## Directions:
Each record that follows is to be transcribed exactly, excluding its images.

◇ ◇ ◇

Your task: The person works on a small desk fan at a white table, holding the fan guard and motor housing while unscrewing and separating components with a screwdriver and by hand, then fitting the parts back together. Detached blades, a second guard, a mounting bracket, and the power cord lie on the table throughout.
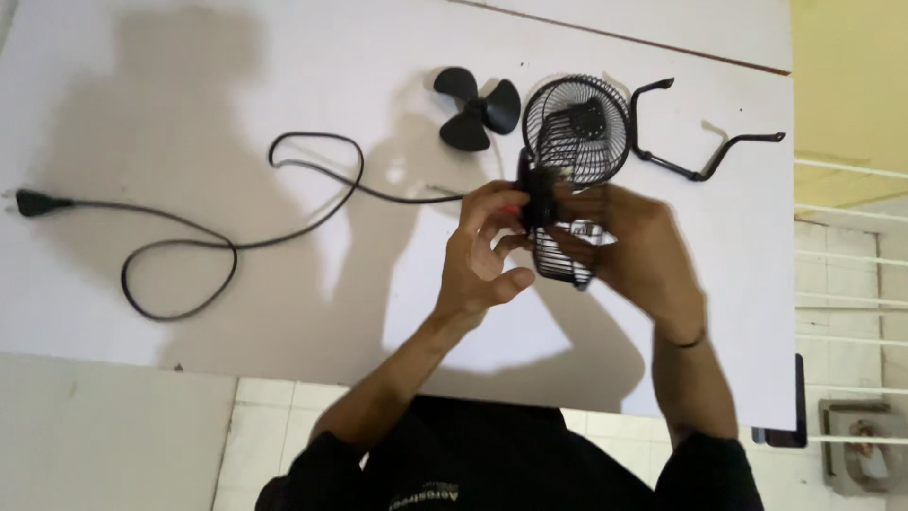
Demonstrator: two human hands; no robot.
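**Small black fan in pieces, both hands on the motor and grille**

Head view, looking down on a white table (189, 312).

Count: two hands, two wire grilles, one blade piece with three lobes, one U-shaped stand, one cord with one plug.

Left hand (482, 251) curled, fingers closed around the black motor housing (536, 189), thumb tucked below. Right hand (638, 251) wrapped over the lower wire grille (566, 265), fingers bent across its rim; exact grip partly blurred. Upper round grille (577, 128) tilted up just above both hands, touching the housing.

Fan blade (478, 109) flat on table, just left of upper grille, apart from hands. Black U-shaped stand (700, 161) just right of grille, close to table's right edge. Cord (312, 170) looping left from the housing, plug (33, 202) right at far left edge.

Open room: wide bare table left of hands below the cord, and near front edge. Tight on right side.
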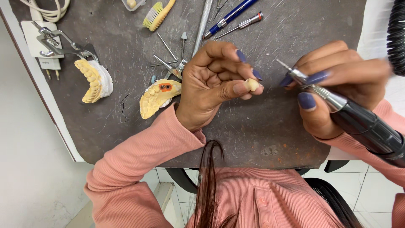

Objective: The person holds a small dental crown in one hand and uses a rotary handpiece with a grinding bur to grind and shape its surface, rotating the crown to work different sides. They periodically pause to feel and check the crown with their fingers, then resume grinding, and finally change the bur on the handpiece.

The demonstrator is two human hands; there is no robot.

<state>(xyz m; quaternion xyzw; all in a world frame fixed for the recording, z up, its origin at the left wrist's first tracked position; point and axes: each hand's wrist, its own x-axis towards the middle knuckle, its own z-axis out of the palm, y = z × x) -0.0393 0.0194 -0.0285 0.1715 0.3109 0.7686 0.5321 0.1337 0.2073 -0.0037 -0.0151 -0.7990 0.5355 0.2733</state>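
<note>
Small cream tooth-shaped crown (252, 84) sits pinched between the thumb and forefinger of the left hand (215, 82), lifted clear above the dark, scratched worktop (270, 131). Its grip is clenched on the crown, palm turned up, the piece poking out toward the right. The right hand (337, 88) is wrapped around a black and silver rotary handpiece (346, 110); the tool's long axis runs from lower right up to upper left, and its thin bur tip lies just beside the crown, apart from it by a small gap. Further left on the worktop rest a yellow plaster dental cast with an orange patch (157, 97) and a second yellow cast in a metal articulator (93, 80). Loose burs, a blue pen and a yellow brush lie along the far edge.
</note>
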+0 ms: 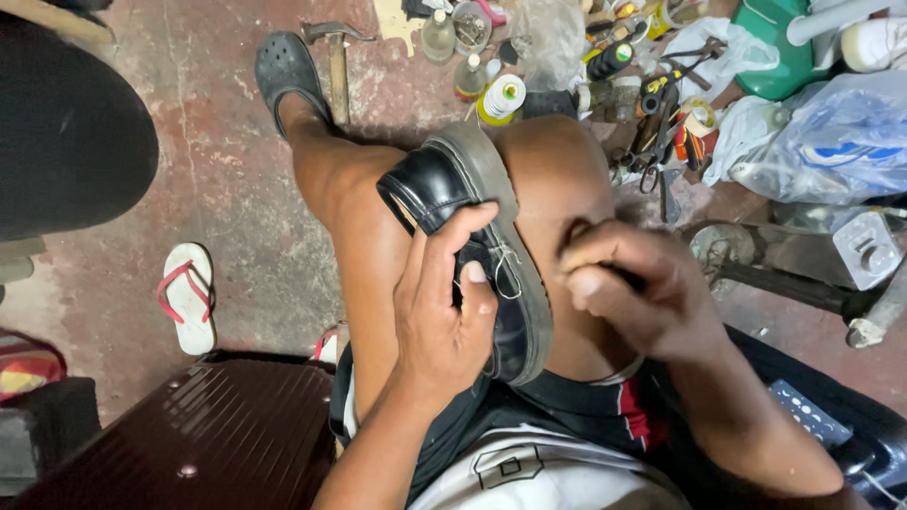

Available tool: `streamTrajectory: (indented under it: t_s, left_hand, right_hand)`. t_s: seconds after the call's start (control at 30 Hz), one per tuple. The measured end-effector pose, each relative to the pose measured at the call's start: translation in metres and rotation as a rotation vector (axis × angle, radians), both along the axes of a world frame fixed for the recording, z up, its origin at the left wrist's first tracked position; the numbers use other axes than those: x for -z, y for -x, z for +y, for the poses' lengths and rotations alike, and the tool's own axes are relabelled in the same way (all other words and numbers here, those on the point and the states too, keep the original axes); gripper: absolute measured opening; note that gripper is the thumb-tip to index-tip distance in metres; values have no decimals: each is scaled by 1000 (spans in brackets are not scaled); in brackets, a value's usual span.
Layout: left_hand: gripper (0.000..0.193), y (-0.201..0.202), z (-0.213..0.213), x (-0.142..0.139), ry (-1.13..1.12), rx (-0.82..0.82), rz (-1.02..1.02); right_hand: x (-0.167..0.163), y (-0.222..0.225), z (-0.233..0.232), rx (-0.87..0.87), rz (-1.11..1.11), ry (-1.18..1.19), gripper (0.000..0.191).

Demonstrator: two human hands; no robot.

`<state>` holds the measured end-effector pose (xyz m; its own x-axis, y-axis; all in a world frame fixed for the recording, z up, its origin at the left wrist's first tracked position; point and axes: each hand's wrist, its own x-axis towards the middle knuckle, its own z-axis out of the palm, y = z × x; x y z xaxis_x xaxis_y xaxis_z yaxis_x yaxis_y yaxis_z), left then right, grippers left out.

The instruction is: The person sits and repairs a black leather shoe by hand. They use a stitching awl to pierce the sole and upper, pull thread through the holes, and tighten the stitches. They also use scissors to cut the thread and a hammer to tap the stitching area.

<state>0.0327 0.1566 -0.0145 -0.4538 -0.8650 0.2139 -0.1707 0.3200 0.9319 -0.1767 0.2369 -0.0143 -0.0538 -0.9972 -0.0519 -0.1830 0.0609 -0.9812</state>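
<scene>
Head view: The black leather shoe (472, 236) lies on its side across the person's bare thighs, grey sole edge turned toward the right knee, toe pointing away from the body. The left hand (439, 321) grasps the shoe's upper, fingers wrapped over the leather and thumb pressed near the seam above the sole. A pale thread (505, 269) loops out of that seam just beside the thumb. The right hand (633, 297) is clenched over the right thigh, just beside the sole; the fingers pinch something with a tan end, but what it is cannot be told.

On the red concrete floor (227, 170), toward its far edge, a hammer (335, 57) lies beside the person's foot in a dark clog (288, 71). A spool of white thread (501, 99) stands just beyond the knees, near small bottles (453, 57). Pliers and scissors (661, 123) lie in a cluster at the far right, next to plastic bags (831, 132). A red-and-white sandal (189, 297) rests at the left. A dark red ribbed box (217, 439) occupies the near left corner.
</scene>
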Motion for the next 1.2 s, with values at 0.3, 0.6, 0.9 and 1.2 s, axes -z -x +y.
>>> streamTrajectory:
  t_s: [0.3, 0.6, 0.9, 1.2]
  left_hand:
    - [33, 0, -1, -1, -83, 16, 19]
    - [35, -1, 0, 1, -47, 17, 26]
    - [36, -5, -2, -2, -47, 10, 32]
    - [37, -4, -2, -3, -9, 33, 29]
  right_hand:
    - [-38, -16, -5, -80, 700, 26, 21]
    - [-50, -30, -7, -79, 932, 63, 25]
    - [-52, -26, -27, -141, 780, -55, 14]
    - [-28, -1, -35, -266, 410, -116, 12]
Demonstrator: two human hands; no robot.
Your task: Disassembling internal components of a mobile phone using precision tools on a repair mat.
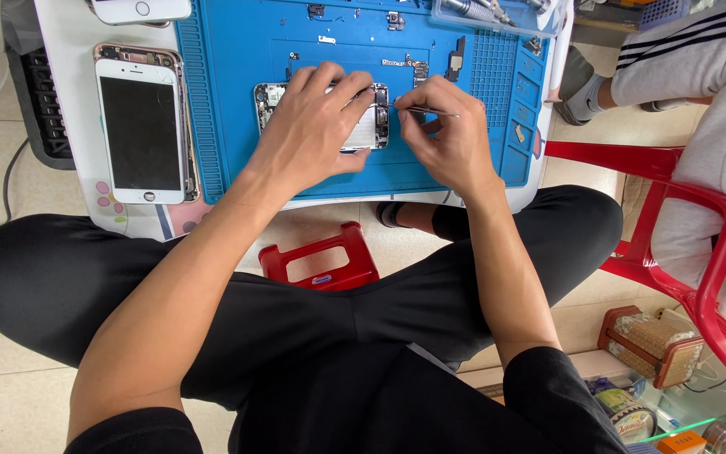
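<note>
Tweezers (428,111) pinched in right hand (447,134), tips at opened phone chassis (363,126); left hand (317,126) splayed flat, pinning it. Component-level work underway; steadiness needed next.

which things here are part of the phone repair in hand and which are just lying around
In use: opened phone, steadied by left hand; tweezers in right hand; blue mat.
Lying about: detached white screen, loose small parts, red stool.
</note>
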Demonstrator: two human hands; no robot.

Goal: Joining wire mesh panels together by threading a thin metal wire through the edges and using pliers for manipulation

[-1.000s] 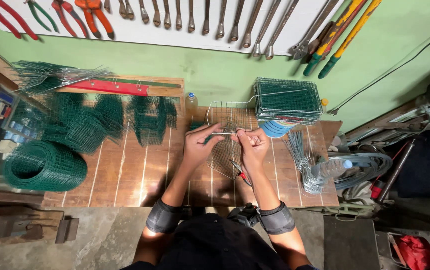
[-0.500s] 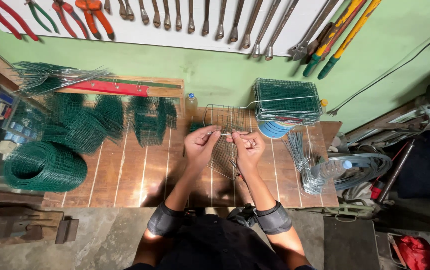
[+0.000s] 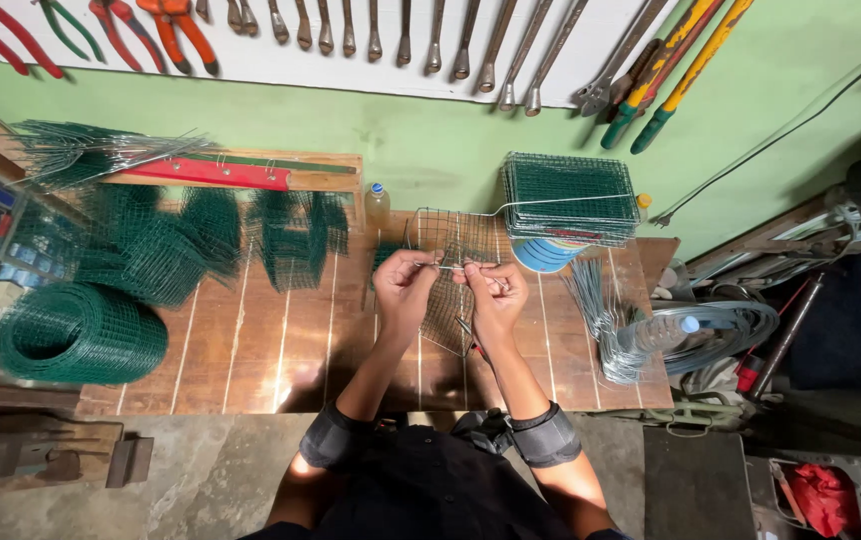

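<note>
Head view, looking straight down: my two hands meet at the middle of the frame over a wooden workbench (image 3: pixel 251 350). My left hand (image 3: pixel 404 285) is curled closed, the fingertips pinching a thin straight wire (image 3: pixel 451 266) that runs across to my right hand (image 3: pixel 496 293). The right fingers are also bent in and closed on the other end of that wire, and both hands press against a bare wire mesh panel (image 3: pixel 448 300) lying on the bench just under them. The panel reaches from the far edge of the bench down past my knuckles. Beneath my right palm I can see the red handles of a small pair of pliers (image 3: pixel 471 340); whether my palm touches them I cannot tell.

To the upper right of my hands sits a stack of green mesh baskets (image 3: pixel 571 195) on a pile of blue plates or lids (image 3: pixel 543 255). At the right of the frame lies a bundle of cut wire lengths (image 3: pixel 601 320) beside a coil of grey wire (image 3: pixel 721 330). At the left, a roll of green mesh (image 3: pixel 76 335) rests near the bench corner, with bent green mesh pieces (image 3: pixel 201 240) spread between it and my hands. A small plastic bottle (image 3: pixel 378 203) stands at the far edge. Along the top of the frame, hand tools (image 3: pixel 431 40) hang on a white board against the green wall.
</note>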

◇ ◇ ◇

## Result for this task:
Your task: The person works on a small desk fan at a white table, holding the fan guard and motor housing while unscrewing and separating components with a screwdriver and by hand, then fitting the parts back together. Detached blades, a second guard, a mounting bracket, and the power cord lie on the table throughout.
Demonstrator: two human hands; no robot.
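**Small black fan in pieces, both hands on the motor and grille**

Head view, looking down on a white table (189, 312).

Count: two hands, two wire grilles, one blade piece with three lobes, one U-shaped stand, one cord with one plug.

Left hand (482, 251) curled, fingers closed around the black motor housing (536, 189), thumb tucked below. Right hand (638, 251) wrapped over the lower wire grille (566, 265), fingers bent across its rim; exact grip partly blurred. Upper round grille (577, 128) tilted up just above both hands, touching the housing.

Fan blade (478, 109) flat on table, just left of upper grille, apart from hands. Black U-shaped stand (700, 161) just right of grille, close to table's right edge. Cord (312, 170) looping left from the housing, plug (33, 202) right at far left edge.

Open room: wide bare table left of hands below the cord, and near front edge. Tight on right side.
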
Objective: The person holds a small dental crown in one hand and uses a rotary handpiece with a grinding bur to grind and shape its surface, rotating the crown to work different sides. They periodically pause to feel and check the crown with their fingers, then resume grinding, and finally change the bur on the handpiece.

The demonstrator is two human hands; there is no robot.

<state>(xyz m; quaternion xyzw; all in a world frame fixed for the recording, z up, its origin at the left wrist's first tracked position; point and axes: each hand's wrist, its own x-axis towards the middle knuckle, its own z-axis out of the palm, y = z × x) -0.0393 0.0194 -0.0285 0.1715 0.3109 0.7686 0.5321 0.1337 0.2073 -0.0037 -0.0151 -0.7990 0.5355 0.2733</state>
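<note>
Small cream tooth-shaped crown (252, 84) sits pinched between the thumb and forefinger of the left hand (215, 82), lifted clear above the dark, scratched worktop (270, 131). Its grip is clenched on the crown, palm turned up, the piece poking out toward the right. The right hand (337, 88) is wrapped around a black and silver rotary handpiece (346, 110); the tool's long axis runs from lower right up to upper left, and its thin bur tip lies just beside the crown, apart from it by a small gap. Further left on the worktop rest a yellow plaster dental cast with an orange patch (157, 97) and a second yellow cast in a metal articulator (93, 80). Loose burs, a blue pen and a yellow brush lie along the far edge.
</note>
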+0 ms: 

Available tool: `streamTrajectory: (indented under it: t_s, left_hand, right_hand)`. t_s: seconds after the call's start (control at 30 Hz), one per tuple. The measured end-effector pose, each relative to the pose measured at the call's start: translation in metres and rotation as a rotation vector (axis × angle, radians), both along the axes of a world frame fixed for the recording, z up, its origin at the left wrist's first tracked position; the numbers use other axes than those: x for -z, y for -x, z for +y, for the poses' lengths and rotations alike, and the tool's own axes are relabelled in the same way (all other words and numbers here, those on the point and the states too, keep the original axes); gripper: absolute measured opening; note that gripper is the thumb-tip to index-tip distance in metres; values have no decimals: each is scaled by 1000 (spans in brackets are not scaled); in brackets, a value's usual span.
Layout: left_hand: gripper (0.000..0.193), y (-0.201..0.202), z (-0.213..0.213), x (-0.142..0.139), ry (-1.13..1.12), rx (-0.82..0.82), rz (-1.02..1.02); right_hand: x (-0.167..0.163), y (-0.222..0.225), z (-0.233..0.232), rx (-0.87..0.87), rz (-1.11..1.11), ry (-1.18..1.19), gripper (0.000..0.191).

Demonstrator: two human hands; no robot.

`<state>` holds the measured end-effector pose (xyz m; its own x-axis, y-axis; all in a world frame fixed for the recording, z up, its origin at the left wrist's first tracked position; point and axes: each hand's wrist, its own x-axis towards the middle knuckle, its own z-axis out of the palm, y = z × x; x y z xaxis_x xaxis_y xaxis_z yaxis_x yaxis_y yaxis_z), left then right, grippers left out.

The instruction is: The person sits and repairs a black leather shoe by hand. They use a stitching awl to pierce the sole and upper, pull thread through the holes, and tighten the stitches. They also use scissors to cut the thread and a hammer to tap the stitching area.

<state>0.0327 0.1566 -0.0145 -0.4538 -0.8650 0.2139 -0.1707 0.3200 0.9319 -0.1767 0.2369 -0.0143 -0.0538 -0.9972 -0.0519 -0.1830 0.0609 -0.9812</state>
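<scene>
Head view: The black leather shoe (472, 236) lies on its side across the person's bare thighs, grey sole edge turned toward the right knee, toe pointing away from the body. The left hand (439, 321) grasps the shoe's upper, fingers wrapped over the leather and thumb pressed near the seam above the sole. A pale thread (505, 269) loops out of that seam just beside the thumb. The right hand (633, 297) is clenched over the right thigh, just beside the sole; the fingers pinch something with a tan end, but what it is cannot be told.

On the red concrete floor (227, 170), toward its far edge, a hammer (335, 57) lies beside the person's foot in a dark clog (288, 71). A spool of white thread (501, 99) stands just beyond the knees, near small bottles (453, 57). Pliers and scissors (661, 123) lie in a cluster at the far right, next to plastic bags (831, 132). A red-and-white sandal (189, 297) rests at the left. A dark red ribbed box (217, 439) occupies the near left corner.
</scene>
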Motion for the next 1.2 s, with values at 0.3, 0.6, 0.9 and 1.2 s, axes -z -x +y.
>>> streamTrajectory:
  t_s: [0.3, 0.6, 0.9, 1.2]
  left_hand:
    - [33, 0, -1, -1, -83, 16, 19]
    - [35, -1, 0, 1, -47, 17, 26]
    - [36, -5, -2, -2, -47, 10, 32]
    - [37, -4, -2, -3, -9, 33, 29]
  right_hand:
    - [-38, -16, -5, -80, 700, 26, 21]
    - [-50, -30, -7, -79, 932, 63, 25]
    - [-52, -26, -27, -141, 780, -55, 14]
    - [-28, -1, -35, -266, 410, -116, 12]
Demonstrator: two human hands; no robot.
Your task: Disassembling internal components of a mobile phone using precision tools on a repair mat.
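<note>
Tweezers (428,111) pinched in right hand (447,134), tips at opened phone chassis (363,126); left hand (317,126) splayed flat, pinning it. Component-level work underway; steadiness needed next.

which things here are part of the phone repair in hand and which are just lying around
In use: opened phone, steadied by left hand; tweezers in right hand; blue mat.
Lying about: detached white screen, loose small parts, red stool.
</note>
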Demonstrator: two human hands; no robot.

Goal: Joining wire mesh panels together by threading a thin metal wire through the edges and using pliers for manipulation

[-1.000s] 
[-0.500s] 
[+0.000s] 

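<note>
Head view, looking straight down: my two hands meet at the middle of the frame over a wooden workbench (image 3: pixel 251 350). My left hand (image 3: pixel 404 285) is curled closed, the fingertips pinching a thin straight wire (image 3: pixel 451 266) that runs across to my right hand (image 3: pixel 496 293). The right fingers are also bent in and closed on the other end of that wire, and both hands press against a bare wire mesh panel (image 3: pixel 448 300) lying on the bench just under them. The panel reaches from the far edge of the bench down past my knuckles. Beneath my right palm I can see the red handles of a small pair of pliers (image 3: pixel 471 340); whether my palm touches them I cannot tell.

To the upper right of my hands sits a stack of green mesh baskets (image 3: pixel 571 195) on a pile of blue plates or lids (image 3: pixel 543 255). At the right of the frame lies a bundle of cut wire lengths (image 3: pixel 601 320) beside a coil of grey wire (image 3: pixel 721 330). At the left, a roll of green mesh (image 3: pixel 76 335) rests near the bench corner, with bent green mesh pieces (image 3: pixel 201 240) spread between it and my hands. A small plastic bottle (image 3: pixel 378 203) stands at the far edge. Along the top of the frame, hand tools (image 3: pixel 431 40) hang on a white board against the green wall.
</note>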

What has been written completes the answer.